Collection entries
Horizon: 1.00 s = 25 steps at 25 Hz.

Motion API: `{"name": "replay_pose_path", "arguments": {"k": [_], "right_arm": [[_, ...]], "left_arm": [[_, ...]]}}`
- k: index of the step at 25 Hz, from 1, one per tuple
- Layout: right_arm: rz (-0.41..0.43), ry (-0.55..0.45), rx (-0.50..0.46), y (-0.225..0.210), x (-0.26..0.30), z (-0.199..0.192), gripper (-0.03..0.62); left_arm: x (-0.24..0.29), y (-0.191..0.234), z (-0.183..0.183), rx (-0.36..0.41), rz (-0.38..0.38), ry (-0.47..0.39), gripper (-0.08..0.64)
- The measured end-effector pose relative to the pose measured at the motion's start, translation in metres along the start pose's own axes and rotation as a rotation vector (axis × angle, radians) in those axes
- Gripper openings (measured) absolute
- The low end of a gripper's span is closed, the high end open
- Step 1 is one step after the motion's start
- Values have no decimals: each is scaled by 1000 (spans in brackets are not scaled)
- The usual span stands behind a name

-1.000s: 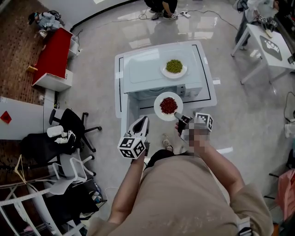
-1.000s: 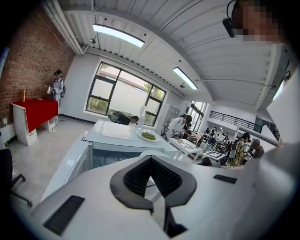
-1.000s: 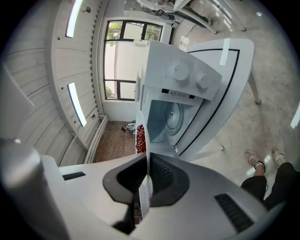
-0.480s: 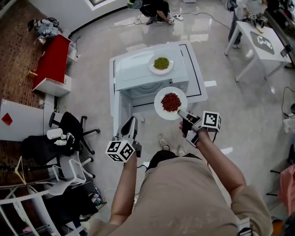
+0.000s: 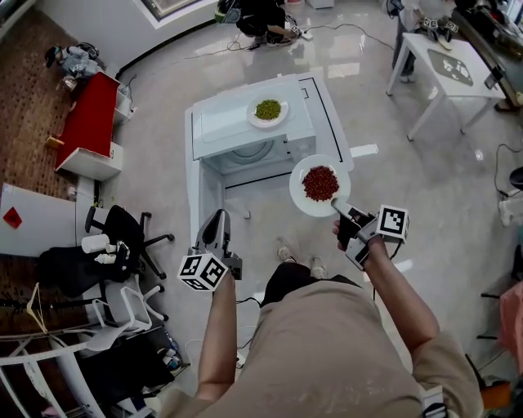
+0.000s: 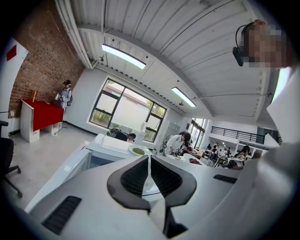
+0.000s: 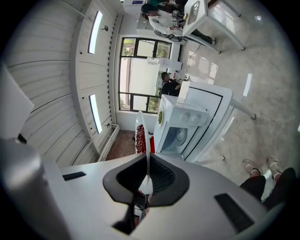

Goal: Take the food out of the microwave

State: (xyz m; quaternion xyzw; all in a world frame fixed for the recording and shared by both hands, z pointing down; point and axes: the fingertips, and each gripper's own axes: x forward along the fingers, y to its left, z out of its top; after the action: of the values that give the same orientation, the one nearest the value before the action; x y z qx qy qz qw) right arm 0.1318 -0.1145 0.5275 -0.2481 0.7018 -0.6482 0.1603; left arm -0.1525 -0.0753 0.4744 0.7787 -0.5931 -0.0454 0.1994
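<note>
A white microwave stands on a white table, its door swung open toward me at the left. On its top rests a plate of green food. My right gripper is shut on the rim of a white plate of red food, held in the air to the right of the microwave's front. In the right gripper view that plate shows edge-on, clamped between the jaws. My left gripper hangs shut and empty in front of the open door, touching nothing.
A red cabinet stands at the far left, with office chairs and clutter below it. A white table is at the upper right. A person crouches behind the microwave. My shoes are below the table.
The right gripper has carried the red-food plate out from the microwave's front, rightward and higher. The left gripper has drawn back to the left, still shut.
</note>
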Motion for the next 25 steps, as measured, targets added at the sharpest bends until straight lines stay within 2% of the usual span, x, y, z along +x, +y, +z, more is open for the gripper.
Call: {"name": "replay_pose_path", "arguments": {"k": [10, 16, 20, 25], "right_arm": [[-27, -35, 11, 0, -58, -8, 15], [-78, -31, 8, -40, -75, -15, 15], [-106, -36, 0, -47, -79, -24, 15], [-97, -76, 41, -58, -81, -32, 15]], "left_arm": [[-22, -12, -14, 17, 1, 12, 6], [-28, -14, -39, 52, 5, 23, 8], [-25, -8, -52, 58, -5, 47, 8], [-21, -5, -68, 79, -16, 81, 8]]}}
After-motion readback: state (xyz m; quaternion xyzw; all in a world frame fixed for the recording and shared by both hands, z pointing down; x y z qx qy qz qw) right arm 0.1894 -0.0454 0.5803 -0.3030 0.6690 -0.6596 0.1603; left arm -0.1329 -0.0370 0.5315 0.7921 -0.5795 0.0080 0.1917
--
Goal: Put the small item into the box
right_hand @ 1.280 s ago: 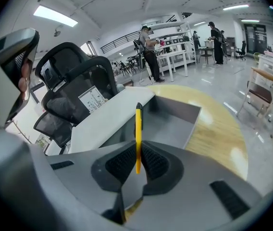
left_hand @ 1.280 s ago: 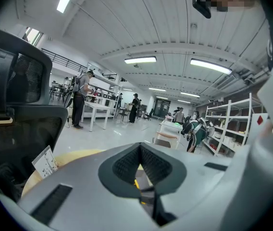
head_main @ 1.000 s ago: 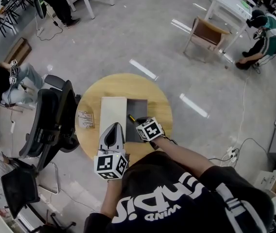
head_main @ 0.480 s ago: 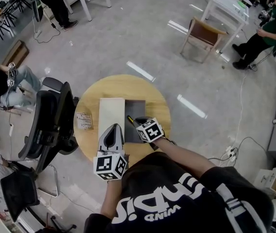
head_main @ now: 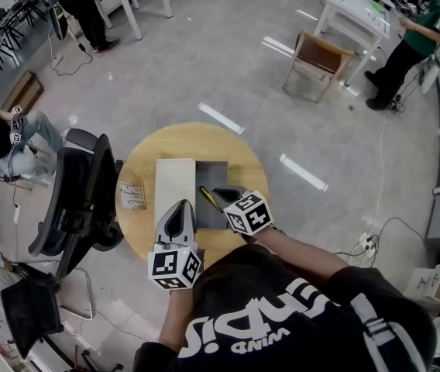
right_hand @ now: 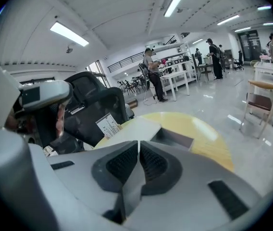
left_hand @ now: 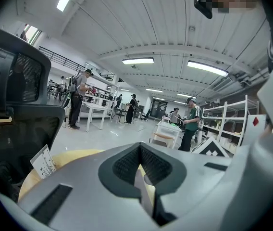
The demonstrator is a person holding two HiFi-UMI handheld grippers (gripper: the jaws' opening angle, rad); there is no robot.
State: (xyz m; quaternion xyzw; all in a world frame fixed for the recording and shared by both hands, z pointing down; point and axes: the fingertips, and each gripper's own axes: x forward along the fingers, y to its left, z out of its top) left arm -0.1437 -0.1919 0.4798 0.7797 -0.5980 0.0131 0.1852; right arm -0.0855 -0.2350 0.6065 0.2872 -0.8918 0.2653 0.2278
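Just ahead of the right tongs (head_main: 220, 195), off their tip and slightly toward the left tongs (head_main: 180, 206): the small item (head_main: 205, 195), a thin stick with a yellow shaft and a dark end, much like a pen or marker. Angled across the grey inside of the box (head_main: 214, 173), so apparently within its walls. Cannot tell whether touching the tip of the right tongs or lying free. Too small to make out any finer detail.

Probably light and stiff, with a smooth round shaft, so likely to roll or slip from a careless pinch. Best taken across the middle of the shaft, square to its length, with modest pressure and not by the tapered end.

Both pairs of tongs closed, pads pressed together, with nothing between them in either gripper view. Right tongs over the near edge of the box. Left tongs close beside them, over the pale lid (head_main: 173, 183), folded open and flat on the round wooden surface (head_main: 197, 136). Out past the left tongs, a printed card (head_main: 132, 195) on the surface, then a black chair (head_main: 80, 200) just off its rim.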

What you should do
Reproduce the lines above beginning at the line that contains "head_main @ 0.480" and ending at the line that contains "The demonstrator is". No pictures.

Reply
head_main @ 0.480 s ago: 
head_main @ now: 
right_hand @ now: 
left_hand @ now: 
The demonstrator is a person holding two HiFi-UMI handheld grippers (gripper: the jaws' opening angle, rad); there is no robot.

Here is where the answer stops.